### DIRECTIONS FOR THIS TASK
Although the data below holds other lines too, output only those from the line with "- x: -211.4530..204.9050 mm" up to and including the line with "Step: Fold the", exactly as they appear.

** Opening PROVIDED INFORMATION block **

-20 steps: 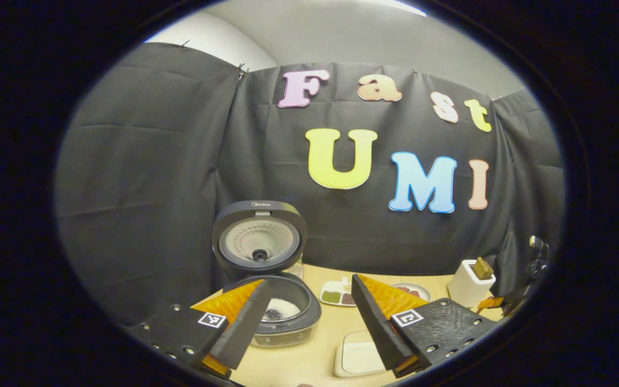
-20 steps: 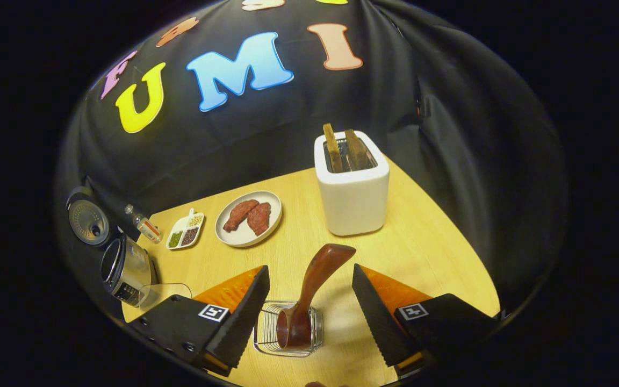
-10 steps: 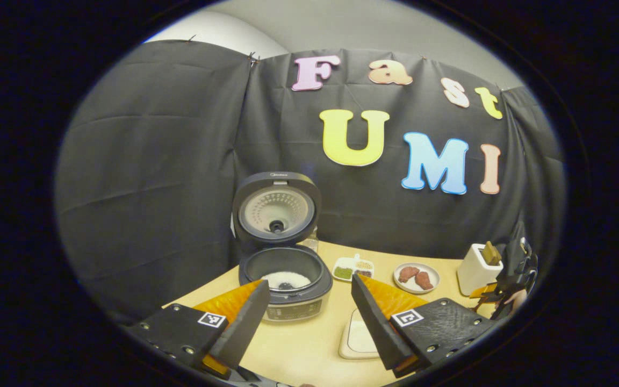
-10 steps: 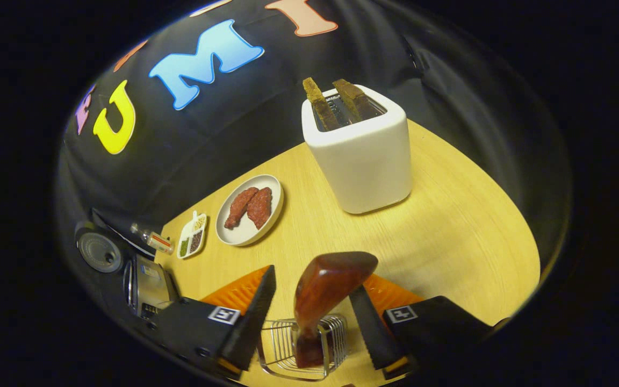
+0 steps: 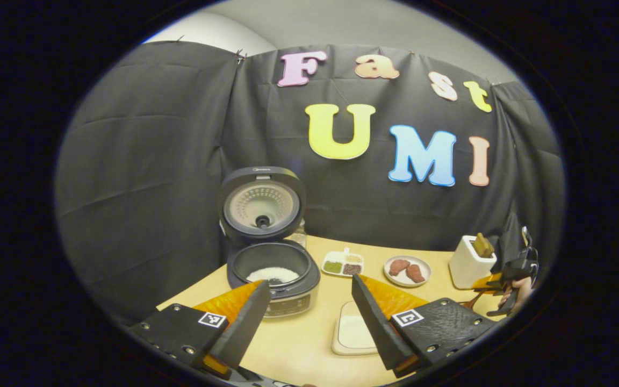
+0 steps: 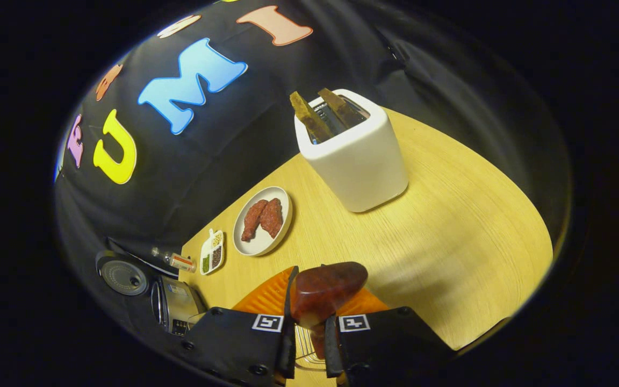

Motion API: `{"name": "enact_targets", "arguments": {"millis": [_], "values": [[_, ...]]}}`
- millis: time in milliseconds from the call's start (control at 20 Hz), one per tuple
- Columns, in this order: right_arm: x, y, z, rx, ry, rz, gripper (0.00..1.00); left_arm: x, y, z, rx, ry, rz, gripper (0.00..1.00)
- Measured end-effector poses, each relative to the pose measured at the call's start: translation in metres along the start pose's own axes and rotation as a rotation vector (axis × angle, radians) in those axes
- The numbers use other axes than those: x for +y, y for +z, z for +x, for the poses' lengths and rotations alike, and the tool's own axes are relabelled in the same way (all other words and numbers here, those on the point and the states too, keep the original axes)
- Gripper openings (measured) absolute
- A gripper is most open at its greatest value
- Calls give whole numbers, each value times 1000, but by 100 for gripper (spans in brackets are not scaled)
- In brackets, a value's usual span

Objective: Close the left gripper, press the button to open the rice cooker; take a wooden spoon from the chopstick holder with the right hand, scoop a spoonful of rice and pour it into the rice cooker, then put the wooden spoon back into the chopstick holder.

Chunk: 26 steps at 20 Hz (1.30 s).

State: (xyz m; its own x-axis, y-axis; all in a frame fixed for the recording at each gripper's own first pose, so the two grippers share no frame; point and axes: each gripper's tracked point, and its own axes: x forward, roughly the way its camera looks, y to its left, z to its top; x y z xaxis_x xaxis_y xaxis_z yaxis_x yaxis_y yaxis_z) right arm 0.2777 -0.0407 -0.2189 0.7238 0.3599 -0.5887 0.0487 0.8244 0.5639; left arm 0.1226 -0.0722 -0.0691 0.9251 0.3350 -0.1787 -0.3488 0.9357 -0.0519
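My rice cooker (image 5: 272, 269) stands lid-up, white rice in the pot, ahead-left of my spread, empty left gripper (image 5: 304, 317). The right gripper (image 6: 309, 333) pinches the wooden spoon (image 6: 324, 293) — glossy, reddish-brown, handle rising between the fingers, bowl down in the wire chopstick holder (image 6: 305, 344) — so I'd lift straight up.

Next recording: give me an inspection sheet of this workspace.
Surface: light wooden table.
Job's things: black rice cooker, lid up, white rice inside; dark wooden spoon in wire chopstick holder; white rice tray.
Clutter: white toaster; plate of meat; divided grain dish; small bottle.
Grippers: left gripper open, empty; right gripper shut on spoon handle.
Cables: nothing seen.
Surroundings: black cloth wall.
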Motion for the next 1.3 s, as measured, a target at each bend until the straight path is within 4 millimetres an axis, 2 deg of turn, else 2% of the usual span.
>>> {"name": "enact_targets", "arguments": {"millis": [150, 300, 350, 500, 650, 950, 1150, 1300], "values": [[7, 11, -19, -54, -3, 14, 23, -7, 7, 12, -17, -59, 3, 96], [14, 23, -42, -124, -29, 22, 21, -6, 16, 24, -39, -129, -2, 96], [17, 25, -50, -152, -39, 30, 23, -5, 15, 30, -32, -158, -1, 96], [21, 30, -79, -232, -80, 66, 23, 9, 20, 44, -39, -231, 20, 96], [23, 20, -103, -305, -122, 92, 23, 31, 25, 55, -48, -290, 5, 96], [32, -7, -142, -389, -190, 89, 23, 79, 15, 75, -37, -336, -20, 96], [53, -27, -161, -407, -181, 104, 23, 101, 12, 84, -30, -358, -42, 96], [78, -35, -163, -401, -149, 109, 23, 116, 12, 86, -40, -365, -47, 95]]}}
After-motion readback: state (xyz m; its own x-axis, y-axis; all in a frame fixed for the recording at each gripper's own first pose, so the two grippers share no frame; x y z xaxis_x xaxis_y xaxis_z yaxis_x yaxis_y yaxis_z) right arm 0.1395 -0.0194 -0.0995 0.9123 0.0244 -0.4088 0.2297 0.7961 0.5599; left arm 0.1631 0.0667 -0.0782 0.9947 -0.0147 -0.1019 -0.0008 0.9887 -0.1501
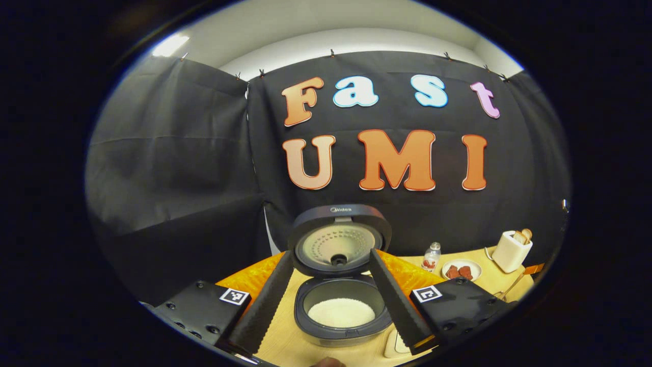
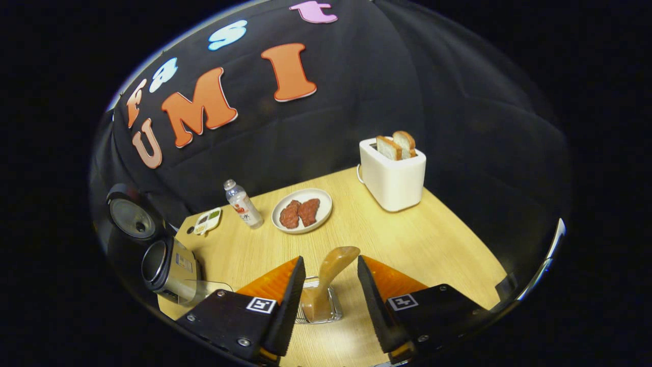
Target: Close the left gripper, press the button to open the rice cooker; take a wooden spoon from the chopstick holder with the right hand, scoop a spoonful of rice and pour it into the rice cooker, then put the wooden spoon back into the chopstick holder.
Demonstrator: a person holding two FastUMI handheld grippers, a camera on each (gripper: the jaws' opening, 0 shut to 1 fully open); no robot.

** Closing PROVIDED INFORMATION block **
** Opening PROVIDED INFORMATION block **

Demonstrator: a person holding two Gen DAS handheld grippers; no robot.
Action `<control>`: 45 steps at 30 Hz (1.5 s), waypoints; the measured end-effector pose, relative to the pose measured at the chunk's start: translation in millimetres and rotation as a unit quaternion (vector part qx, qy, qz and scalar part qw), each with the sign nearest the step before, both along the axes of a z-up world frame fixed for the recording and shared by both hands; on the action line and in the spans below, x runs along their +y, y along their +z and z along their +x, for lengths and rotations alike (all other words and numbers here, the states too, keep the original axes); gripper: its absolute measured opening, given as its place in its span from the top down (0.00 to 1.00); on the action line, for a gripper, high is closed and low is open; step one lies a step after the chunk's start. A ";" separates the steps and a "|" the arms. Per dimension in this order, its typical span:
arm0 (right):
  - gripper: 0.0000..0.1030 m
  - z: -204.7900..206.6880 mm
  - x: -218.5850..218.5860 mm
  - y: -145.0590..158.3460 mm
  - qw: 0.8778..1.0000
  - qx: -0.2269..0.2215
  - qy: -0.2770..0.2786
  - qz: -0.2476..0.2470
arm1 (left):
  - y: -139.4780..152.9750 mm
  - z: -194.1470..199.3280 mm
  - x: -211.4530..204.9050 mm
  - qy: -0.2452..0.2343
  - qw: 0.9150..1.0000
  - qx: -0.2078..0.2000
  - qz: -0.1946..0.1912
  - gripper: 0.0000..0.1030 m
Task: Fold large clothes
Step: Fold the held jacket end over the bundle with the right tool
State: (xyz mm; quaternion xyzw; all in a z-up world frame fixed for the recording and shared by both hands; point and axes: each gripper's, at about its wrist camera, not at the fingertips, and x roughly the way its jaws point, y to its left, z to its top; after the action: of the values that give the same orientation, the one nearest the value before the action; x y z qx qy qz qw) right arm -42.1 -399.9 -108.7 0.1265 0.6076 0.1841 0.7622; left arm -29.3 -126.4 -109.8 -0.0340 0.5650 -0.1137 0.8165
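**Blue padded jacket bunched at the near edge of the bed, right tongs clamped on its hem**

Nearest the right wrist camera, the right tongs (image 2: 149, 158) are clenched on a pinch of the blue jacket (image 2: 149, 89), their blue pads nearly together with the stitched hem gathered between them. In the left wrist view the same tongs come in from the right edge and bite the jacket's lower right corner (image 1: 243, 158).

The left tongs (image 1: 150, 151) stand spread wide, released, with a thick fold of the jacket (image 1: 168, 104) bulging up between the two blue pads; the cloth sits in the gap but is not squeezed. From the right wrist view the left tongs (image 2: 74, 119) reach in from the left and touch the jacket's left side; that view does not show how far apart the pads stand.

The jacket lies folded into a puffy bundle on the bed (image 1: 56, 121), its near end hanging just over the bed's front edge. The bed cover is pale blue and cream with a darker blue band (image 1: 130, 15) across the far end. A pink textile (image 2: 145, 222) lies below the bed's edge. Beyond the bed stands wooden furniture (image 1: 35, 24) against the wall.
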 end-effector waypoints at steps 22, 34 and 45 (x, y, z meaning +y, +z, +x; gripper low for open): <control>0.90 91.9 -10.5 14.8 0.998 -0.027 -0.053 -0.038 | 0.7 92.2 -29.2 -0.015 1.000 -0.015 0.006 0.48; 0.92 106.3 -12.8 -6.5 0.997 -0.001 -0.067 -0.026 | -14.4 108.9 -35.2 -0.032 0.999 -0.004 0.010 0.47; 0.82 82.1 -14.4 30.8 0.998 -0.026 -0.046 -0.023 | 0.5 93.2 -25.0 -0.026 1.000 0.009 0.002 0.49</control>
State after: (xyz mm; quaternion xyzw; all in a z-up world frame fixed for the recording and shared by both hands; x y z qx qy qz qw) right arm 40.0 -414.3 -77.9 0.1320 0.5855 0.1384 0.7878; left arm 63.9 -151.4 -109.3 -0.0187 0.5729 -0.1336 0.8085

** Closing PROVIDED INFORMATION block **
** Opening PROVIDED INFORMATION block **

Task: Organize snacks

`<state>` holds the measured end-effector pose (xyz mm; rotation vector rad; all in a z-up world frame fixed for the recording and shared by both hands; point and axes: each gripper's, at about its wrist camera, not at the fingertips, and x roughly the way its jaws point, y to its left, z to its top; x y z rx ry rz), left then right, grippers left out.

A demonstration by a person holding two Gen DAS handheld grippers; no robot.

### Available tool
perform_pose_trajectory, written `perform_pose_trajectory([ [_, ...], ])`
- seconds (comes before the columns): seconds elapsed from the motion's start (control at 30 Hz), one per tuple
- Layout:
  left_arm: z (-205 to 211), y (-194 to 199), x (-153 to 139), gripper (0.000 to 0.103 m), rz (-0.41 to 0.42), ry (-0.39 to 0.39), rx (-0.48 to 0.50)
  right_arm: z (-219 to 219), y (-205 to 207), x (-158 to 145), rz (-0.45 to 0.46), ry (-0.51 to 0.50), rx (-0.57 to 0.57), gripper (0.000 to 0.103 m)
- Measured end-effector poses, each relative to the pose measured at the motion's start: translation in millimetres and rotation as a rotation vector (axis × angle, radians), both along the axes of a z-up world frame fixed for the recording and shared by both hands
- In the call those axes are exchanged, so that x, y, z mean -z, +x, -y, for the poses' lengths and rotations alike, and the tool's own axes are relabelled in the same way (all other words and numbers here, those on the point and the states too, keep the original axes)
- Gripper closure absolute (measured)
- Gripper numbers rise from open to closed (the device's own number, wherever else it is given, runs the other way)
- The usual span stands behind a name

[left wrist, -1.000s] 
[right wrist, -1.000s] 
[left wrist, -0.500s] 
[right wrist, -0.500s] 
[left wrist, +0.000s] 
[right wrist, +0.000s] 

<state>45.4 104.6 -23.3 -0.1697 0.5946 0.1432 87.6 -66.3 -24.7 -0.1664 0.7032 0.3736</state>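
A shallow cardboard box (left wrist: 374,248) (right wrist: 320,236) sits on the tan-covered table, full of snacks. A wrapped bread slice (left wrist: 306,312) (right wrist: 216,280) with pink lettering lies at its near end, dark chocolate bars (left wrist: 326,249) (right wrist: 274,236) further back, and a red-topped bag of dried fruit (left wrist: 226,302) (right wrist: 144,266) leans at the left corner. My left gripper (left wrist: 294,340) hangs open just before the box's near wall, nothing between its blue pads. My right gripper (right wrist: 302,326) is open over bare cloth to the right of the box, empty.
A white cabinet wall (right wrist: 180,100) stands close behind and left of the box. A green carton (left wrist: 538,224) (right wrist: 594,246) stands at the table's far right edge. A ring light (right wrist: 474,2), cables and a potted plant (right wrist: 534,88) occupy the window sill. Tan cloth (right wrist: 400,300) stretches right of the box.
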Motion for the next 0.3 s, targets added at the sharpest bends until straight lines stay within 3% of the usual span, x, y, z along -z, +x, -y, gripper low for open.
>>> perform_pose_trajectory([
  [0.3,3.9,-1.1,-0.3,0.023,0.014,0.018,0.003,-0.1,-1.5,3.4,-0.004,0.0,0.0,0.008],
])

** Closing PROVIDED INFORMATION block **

### ANSWER TO THIS TASK
  - x: -211.4530..204.9050 mm
  - qy: -0.2452..0.2343
  - qw: 0.9150..1.0000
  - qx: -0.2078..0.2000
  - qz: -0.1946..0.1912
  - gripper: 0.0000..0.1030 m
Task: Fold large clothes
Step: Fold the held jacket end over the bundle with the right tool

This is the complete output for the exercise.